[MATERIAL PROVIDED Boundary: Start]

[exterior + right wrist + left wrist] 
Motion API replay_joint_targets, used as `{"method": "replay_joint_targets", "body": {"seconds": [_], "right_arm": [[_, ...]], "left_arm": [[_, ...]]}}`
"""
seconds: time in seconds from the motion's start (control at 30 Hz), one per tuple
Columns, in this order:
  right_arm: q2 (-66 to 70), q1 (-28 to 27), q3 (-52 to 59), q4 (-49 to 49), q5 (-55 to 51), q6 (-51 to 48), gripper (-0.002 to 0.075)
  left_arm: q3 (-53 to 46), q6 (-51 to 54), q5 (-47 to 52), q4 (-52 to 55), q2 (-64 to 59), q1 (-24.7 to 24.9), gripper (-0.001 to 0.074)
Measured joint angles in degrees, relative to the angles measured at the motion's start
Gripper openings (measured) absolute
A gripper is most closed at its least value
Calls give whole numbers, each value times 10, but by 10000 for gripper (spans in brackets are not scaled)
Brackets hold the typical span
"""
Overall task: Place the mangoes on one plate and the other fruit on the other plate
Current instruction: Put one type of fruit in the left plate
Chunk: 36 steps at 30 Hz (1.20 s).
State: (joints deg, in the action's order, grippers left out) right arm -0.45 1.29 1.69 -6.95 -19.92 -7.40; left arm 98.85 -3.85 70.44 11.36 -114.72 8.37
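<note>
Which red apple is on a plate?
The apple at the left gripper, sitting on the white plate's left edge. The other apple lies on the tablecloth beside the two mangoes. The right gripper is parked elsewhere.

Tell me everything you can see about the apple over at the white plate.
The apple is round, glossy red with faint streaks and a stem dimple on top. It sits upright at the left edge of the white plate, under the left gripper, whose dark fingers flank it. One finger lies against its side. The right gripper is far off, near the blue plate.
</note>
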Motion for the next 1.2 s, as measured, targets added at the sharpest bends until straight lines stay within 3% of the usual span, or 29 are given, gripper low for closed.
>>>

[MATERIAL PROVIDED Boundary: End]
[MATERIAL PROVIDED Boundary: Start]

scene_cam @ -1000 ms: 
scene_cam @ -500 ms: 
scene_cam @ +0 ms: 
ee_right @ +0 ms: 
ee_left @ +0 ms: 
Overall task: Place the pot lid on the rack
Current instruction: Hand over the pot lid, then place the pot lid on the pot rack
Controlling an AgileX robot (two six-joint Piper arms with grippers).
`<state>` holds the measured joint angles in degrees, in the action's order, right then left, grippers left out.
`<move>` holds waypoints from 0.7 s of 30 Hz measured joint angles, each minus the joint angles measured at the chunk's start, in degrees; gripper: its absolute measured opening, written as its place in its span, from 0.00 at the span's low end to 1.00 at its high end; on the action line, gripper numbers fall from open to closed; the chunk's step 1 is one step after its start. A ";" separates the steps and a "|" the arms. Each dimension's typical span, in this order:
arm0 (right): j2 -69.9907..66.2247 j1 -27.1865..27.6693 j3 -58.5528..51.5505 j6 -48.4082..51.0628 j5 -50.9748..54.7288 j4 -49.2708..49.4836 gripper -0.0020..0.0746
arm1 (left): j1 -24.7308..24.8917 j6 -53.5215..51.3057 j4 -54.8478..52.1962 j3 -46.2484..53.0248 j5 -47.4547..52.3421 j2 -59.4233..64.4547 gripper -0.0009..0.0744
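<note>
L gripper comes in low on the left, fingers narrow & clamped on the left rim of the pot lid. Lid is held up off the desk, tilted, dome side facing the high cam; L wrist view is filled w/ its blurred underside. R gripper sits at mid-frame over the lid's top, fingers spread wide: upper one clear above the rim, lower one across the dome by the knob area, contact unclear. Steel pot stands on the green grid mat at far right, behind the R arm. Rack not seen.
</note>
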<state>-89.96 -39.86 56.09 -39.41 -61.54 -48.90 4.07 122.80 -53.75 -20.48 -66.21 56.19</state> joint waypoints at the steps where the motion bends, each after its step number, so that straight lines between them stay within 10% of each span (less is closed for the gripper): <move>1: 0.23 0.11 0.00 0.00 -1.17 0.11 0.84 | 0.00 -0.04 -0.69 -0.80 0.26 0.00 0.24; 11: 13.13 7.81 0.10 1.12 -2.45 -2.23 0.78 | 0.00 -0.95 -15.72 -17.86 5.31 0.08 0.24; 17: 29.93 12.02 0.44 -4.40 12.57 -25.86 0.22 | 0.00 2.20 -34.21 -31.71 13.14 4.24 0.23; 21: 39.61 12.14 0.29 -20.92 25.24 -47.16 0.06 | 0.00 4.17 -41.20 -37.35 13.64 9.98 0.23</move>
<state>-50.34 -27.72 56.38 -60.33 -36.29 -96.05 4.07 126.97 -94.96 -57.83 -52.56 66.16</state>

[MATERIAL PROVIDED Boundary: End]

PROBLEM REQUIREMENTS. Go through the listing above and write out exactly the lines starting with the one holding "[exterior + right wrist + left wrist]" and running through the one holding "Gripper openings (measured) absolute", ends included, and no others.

PROBLEM SOLUTION.
[exterior + right wrist + left wrist] 
Motion API replay_joint_targets, used as `{"method": "replay_joint_targets", "body": {"seconds": [_], "right_arm": [[_, ...]], "left_arm": [[_, ...]]}}`
"""
seconds: time in seconds from the motion's start (control at 30 Hz), one per tuple
Columns, in this order:
  right_arm: q2 (-66 to 70), q1 (-28 to 27), q3 (-52 to 59), q4 (-49 to 49), q5 (-55 to 51), q6 (-51 to 48), gripper (-0.002 to 0.075)
  left_arm: q3 (-53 to 46), q6 (-51 to 54), q5 (-47 to 52), q4 (-52 to 55), q2 (-64 to 59), q1 (-24.7 to 24.9), gripper (-0.001 to 0.074)
Measured joint angles in degrees, relative to the angles measured at the motion's start
Gripper openings (measured) absolute

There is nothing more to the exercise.